In a recent meeting, someone said, “I’ve never met a nonprofit employee who likes their database.” While this statement will be disheartening to any readers who develop databases, many readers may find themselves nodding vigorously.

Databases can be challenging. Nonprofit organizations have to balance functionality, staff and volunteer usability, and price when evaluating what database is best for them. Many nonprofit employees may not have the institutional memory of why a particular database is being used. “It’s what we were using when I got here” is a familiar refrain.

While your database will never be perfect, you can take small steps to improve it over time. Below are a few tips to improve your functionality.

Set up an improvement schedule
Sit down with your core team that uses your database and brainstorm the four critical issues that you would collectively like to fix or adjust. These can be significant challenges or minor inconveniences.

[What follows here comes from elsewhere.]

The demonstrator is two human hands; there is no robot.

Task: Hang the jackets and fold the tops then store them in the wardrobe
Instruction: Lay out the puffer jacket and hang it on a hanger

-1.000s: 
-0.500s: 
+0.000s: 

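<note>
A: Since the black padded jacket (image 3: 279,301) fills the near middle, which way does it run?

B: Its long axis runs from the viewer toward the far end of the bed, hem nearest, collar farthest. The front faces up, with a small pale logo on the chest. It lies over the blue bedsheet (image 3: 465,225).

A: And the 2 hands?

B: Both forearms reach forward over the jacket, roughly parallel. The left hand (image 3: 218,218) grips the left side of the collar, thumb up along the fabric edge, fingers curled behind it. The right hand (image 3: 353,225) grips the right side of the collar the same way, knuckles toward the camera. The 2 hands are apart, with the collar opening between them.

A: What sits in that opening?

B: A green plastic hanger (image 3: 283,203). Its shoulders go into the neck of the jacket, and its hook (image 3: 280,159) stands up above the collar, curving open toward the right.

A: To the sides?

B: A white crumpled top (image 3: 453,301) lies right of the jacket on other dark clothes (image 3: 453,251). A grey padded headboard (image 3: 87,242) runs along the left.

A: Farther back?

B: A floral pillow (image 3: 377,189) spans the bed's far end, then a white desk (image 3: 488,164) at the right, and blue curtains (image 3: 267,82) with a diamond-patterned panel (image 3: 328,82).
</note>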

After determining the four items, you want to fix – schedule one for each quarter in the year and assign someone to lead each project. The idea of quickly changing everything can be overwhelming. By setting a realistic timeline of one significant improvement per quarter, you’ll have a better chance of succeeding.

How do you want to segment your email?
Determining how you want to segment your future email messages can help drive improvement in your database. It provides you the opportunity to prioritize fields and track the most relevant information. For example, if you plan on sending different email content to your audience group based on their profession, work with your database users to ensure they’re prioritizing title or profession as a data capture point.

Determine what you need your database to sync with
Most small and mid-sized nonprofits do not have a database that syncs with all of their different programs. If you want to connect your database to your online donation system, email platform, or direct mail program, you should decide which of these is most important. If online donations are critical to your work, invest in a database and online donation platform that connect. If your organization focuses on advocacy-related actions than you should focus energy on your email provider.

Prioritize contact information
We know that quality contact information is critical to retaining constituents and donors. It is necessary that any database has more than one method of communication included. If you only have an individual’s work email address and phone number and they leave their organization, you’ll lose the ability to reach that volunteer. Any method to capture both work and personal email, phone, or address should be utilized and captured in your database.

Maintain an open door and forgive mistakes
One of the primary reasons that databases fail is that employees and volunteers don’t use them enough. This is often due to time constraints, human error, or lack of knowledge. Staff and volunteers that struggle with a database will often abandon it or try to find workarounds that hurt data quality. It is critical that nonprofit leaders cultivate an internal culture that allows staff and volunteers to ask questions – even the most basic and silly ones. Database users who are scared to ask for help will cause short-term and long-term issues.